ACTIVITY =>
Scan the data below for lines holding the word "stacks", and copy each line found.

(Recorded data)
····················
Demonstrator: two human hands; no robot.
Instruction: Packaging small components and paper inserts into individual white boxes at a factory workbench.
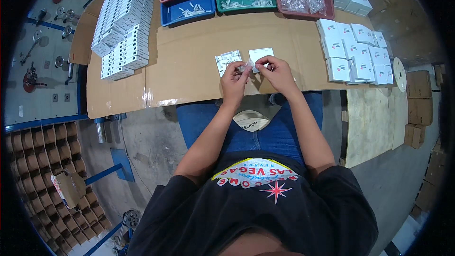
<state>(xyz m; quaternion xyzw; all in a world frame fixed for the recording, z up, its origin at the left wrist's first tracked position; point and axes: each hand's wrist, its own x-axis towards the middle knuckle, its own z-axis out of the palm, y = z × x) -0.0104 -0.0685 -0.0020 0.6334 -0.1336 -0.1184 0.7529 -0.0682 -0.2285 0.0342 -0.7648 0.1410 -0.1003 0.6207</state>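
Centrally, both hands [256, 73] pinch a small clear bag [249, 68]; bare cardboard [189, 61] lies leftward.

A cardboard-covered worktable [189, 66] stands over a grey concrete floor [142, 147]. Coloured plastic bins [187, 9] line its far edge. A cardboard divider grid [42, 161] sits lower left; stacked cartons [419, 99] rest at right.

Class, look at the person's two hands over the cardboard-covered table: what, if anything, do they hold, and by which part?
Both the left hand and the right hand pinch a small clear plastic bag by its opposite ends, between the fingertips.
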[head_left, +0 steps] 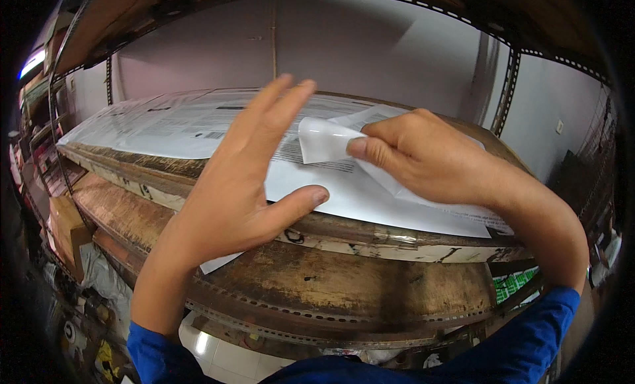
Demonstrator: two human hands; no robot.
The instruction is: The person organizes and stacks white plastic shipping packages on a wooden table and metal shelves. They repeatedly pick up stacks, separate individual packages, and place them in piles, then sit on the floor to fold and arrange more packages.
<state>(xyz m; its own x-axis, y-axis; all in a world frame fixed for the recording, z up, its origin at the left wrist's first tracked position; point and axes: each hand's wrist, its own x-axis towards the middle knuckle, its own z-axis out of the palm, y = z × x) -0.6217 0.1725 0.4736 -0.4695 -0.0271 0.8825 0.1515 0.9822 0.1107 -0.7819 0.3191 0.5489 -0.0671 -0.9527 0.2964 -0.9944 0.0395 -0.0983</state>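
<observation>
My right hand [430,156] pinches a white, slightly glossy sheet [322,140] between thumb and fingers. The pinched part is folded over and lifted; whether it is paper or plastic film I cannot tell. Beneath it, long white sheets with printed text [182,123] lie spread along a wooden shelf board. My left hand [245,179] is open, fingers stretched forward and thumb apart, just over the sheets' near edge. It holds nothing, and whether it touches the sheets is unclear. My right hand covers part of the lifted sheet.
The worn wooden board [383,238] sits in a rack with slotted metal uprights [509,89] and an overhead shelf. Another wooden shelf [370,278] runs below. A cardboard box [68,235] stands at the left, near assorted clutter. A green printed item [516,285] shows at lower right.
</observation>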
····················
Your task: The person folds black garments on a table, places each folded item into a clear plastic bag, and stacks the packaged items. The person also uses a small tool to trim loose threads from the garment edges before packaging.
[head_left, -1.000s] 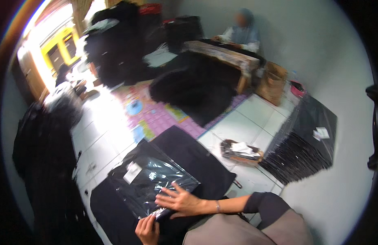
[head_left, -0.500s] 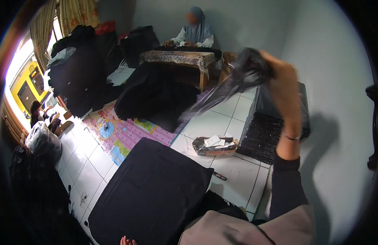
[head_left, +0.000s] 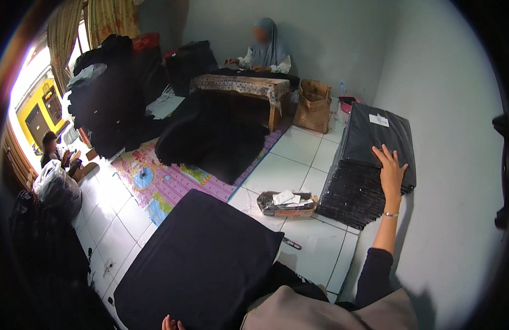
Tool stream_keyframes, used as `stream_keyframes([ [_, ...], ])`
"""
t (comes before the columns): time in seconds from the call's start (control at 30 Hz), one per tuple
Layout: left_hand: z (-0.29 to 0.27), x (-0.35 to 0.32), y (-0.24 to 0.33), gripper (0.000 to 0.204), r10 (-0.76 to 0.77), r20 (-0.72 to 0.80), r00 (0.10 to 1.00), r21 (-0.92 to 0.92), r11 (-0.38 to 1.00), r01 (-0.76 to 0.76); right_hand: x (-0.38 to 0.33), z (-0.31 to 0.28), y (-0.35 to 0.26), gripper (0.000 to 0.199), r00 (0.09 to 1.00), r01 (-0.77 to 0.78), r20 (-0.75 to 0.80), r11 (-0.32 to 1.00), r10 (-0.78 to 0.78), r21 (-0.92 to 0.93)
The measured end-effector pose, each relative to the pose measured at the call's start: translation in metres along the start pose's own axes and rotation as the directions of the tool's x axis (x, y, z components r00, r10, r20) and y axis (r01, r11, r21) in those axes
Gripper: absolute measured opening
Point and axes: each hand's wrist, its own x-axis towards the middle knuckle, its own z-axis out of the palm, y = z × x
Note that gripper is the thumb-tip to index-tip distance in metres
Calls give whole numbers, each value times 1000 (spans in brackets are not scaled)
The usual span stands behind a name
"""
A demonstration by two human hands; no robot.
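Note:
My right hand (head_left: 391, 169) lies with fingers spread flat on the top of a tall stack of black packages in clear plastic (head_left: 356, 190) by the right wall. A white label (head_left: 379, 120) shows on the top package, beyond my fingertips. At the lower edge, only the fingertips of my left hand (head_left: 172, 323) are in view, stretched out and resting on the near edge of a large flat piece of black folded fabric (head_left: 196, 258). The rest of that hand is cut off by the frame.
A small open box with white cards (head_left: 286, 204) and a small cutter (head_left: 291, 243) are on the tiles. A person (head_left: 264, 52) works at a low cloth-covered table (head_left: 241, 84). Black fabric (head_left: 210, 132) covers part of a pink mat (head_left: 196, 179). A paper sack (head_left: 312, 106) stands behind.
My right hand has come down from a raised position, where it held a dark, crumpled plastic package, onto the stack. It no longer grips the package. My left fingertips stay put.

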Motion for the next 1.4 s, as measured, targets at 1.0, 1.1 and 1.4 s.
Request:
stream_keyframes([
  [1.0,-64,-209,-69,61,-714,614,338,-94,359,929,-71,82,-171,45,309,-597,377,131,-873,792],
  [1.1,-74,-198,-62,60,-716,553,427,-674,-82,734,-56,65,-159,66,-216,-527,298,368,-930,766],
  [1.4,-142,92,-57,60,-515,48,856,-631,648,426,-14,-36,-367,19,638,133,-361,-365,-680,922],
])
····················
SOLVED EXERCISE =>
The instruction is: The person organizes and stacks white plastic shipping packages on a wooden table and metal shelves. They repeatedly pick up stacks, separate individual packages, and place them in piles, then sit on the floor to fold and arrange more packages.
Your task: The person folds black garments on a table, places each folded item into a clear plastic bag, and stacks the packaged items. The person also uses a small tool to trim loose threads from the garment edges before packaging.

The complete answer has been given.